His wife and two daughters have left home and are living with a family friend.
“We just want to be treated humanely by the United States,” he said. “We come to seek protection for our families. I am a father. I never wanted to be separated from my family like this.
“We just want to be treated humanely by the United States. We come to seek protection for our families.
Nearby, Xiomara Martínez gave her two children bottles of water. She, her children and her brother, Sergio, made the trip to Nogales from Honduras. They have been in Mexico for six months.
“We were given a [application] asylum number, but they keep changing [hearing] date,” she said America. She is a single mother and her two children are US citizens. Her son has a medical condition that she says needs treatment in the United States.
“They couldn’t heal him [in Honduras],” she said. “He was born in the United States. It’s his country. We don’t have insurance. He should be treated there.
Her brother drove a small transit vehicle for a living. MS-13 and 18th Street gang members extorted so much money from him that he couldn’t pay his bills. After Mr. Martinez reported the gangs to local authorities, the gangs threatened his life.

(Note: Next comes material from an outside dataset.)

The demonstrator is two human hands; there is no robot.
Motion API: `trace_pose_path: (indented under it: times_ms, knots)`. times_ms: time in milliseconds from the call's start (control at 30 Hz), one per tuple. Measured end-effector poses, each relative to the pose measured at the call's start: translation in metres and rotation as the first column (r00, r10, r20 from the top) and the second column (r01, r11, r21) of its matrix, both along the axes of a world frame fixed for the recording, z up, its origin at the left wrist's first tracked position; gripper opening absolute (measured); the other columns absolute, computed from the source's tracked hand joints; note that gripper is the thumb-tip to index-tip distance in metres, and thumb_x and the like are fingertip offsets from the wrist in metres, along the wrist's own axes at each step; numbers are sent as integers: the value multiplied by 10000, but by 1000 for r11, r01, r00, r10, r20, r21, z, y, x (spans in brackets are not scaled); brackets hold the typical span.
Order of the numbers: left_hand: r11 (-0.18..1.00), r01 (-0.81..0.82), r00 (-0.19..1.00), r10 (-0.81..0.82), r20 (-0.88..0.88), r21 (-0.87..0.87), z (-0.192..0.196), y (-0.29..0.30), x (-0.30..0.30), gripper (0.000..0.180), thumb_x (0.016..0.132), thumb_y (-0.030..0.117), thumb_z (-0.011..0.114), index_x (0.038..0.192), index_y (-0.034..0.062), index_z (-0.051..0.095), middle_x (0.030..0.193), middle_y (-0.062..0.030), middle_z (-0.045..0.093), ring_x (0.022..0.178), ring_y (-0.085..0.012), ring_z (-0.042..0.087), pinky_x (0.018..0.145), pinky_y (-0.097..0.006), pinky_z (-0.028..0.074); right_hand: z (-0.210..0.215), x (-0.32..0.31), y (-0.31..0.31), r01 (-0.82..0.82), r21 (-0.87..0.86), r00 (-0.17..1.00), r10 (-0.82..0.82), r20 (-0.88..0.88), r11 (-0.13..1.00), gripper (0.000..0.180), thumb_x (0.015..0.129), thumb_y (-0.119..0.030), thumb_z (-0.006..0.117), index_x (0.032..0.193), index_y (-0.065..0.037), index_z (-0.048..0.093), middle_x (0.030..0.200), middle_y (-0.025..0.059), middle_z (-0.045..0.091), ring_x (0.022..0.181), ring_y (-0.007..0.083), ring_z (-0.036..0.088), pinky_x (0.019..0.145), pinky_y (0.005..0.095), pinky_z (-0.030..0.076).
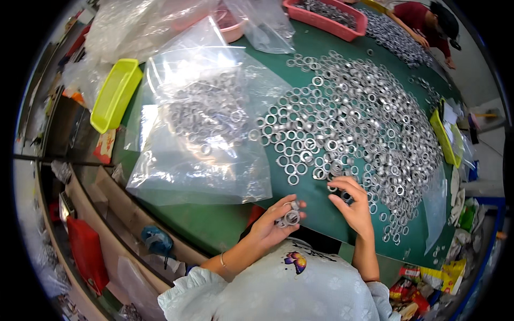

“I was told I was going to suffer the consequences,” Mr Martinez said. “I sold my little bus and we left. We are not criminals. We are not thieves. We are not murderers [as] President Trump and so many others think.
While waiting indefinitely at the border, asylum seekers face a number of other threats, including kidnapping, torture, rape and sexual assault, Guerra said. “Organized crime focuses on the migrant population because they often have connections in the United States,” he said. “They target asylum seekers. They can kidnap them and get extortion money.
Criminals will abduct migrants, take their cellphones and call each of their contacts to demand ransom, Guerra said. Many of those waiting in Mexico because of migrant protection protocols have been trapped in the same situation.
And crime is not the only threat to people forced to hang their lives at the border. The lack of testing makes it difficult to accurately estimate Covid-19 infection rates in towns bordering Mexico. With space running out in official shelters, many migrant families are living in tents and makeshift dwellings, which means physical distancing is a challenge. Humanitarian outreach agencies have changed the way they deliver services with the community spread of the coronavirus in mind.
Some who fled persecution in their home countries are found by their persecutors, he said. “There are few shelters, so they are easy to find,” Guerra said.
Bishop Edward J. Weisenburger of Tucson, who was unable to personally attend the rally, sent a message to be read during the rally.
“In defiance of our legal and moral tradition as a nation, our modern representations of Mary, Joseph, and Jesus are stuck in situations of persecution and danger instead of being allowed to join the families and communities that await them. receive,” he said. in the statement. “As a member of American society, I recognize my own complicity in this social sin and invite us to repent for our nation’s choice to inflict pain on families who simply seek safety.”